Before we shot our video for the game manufacturer, we visualized ourselves sitting inside a board room and wondered what we'd want to see if we were toy store executives. What would convince us that kids would love a particular game? Would it be a video that highlighted its specs and features, or would it be a video that simply showed kids having fun while playing it? The answer was crystal clear.
The executives wouldn't care about the game's bells and whistles. All they wanted to see was kids having fun.
3. Dig up key data and insights.
The world is drowning in data, so why not put it to good use before you execute? According to a study by Tableau and the Economist Intelligence Unit, data-driven companies greatly outperform their non-data-driven peers.
Key insights should fuel your creativity. Search for data that reveals fundamental driving forces behind your target's behavior and illustrates opinions and quirks surrounding the problem you're seeking to solve.
Dove's "Real Beauty" campaign is a perfect example of this approach in action. After learning that only 4 percent of women in the entire world considered themselves beautiful, Dove used that insight to fuel one of the most creative and successful marketing campaigns of all time.

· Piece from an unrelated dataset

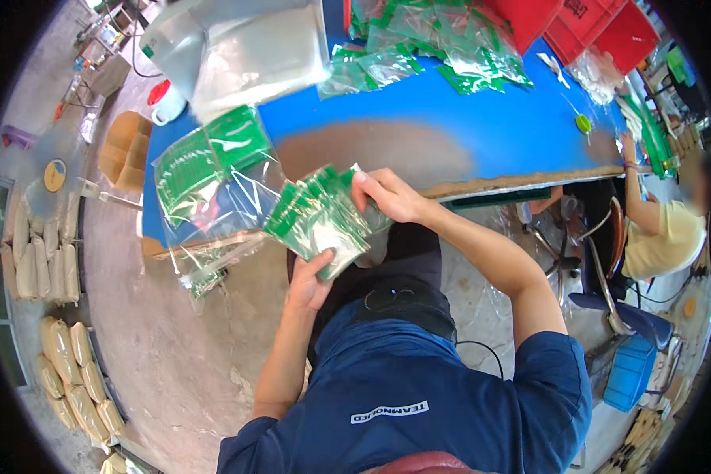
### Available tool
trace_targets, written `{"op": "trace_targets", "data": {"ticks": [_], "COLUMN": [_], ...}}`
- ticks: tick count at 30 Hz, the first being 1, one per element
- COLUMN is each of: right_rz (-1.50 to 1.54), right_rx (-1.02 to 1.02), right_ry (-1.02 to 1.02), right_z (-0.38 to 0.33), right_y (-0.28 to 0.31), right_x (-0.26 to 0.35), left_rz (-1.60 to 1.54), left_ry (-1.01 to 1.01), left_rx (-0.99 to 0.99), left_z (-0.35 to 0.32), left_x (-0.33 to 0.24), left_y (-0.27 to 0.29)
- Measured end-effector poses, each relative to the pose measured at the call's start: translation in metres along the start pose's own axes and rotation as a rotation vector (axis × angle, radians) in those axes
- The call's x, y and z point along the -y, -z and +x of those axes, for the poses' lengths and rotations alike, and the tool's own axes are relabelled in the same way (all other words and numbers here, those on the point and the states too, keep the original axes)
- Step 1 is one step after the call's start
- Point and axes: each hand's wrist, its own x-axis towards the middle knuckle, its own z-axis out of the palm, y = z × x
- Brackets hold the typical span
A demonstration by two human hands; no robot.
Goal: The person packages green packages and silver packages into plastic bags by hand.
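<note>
Currently, the left hand (308,283) is pinching the near lower corner of a fanned stack of small clear packets (320,217) with green header strips, thumb on top, while the right hand (389,195) is closing its fingers over the stack's far right edge; the stack is hanging above the lap, just near of the blue table (482,126). The step in hand appears to be squaring or counting the stack, so any next move is calling for a firm two-handed grip. Further left, a larger clear bag (205,170) of green-topped packets is overhanging the table edge, loose green-and-clear packets (434,47) are lying far, and red crates (584,24) are standing far right.
</note>
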Motion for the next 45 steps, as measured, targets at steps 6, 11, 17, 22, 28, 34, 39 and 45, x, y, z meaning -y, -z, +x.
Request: {"op": "trace_targets", "data": {"ticks": [6,11,17,22,28,34,39,45], "right_rz": [-0.635,-1.099,-1.2,-1.175,-0.938,-0.636,-1.094,-0.551], "right_rx": [-0.826,-0.512,-0.332,-0.57,-0.173,-0.287,-0.325,-0.201], "right_ry": [0.074,-0.438,-0.102,0.266,0.361,-0.041,0.549,0.244], "right_z": [0.144,0.16,0.105,0.056,-0.065,0.009,0.004,0.013], "right_y": [0.075,0.107,0.141,0.121,0.006,0.044,0.028,0.029], "right_x": [-0.037,-0.048,-0.066,-0.033,0.009,0.017,-0.024,0.016], "left_rz": [-0.057,-0.136,-0.103,-0.1,-0.064,0.072,-0.108,-0.062], "left_ry": [0.008,0.061,0.116,0.115,0.102,0.049,-0.035,-0.01], "left_rx": [0.033,0.003,0.12,0.031,0.004,-0.04,0.007,-0.044], "left_z": [0.013,0.015,0.014,0.007,0.01,0.001,-0.007,0.007], "left_x": [0.022,0.039,0.024,0.009,0.006,0.009,0.01,0.008], "left_y": [-0.014,-0.021,-0.027,-0.002,-0.032,-0.019,0.006,0.005]}}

We weighed many key insights when planning our video for the game company, but the one we leveraged most was the fact that big-box retailers were aiming to reach 8- to 12-year-old boys. So we hired actors who fell squarely into this demographic and created a video that featured them playing the game, laughing their faces off and having the time of their lives. We simply showed the executives why this game will help them achieve their goals -- and it worked.
Whether you're putting together a comprehensive business pitch, a marketing plan or a creative execution, you don't have to shoot in the dark and hope for the best. By using this three-step process to drive your execution, you can efficiently deploy excellent creative solutions without getting overwhelmed.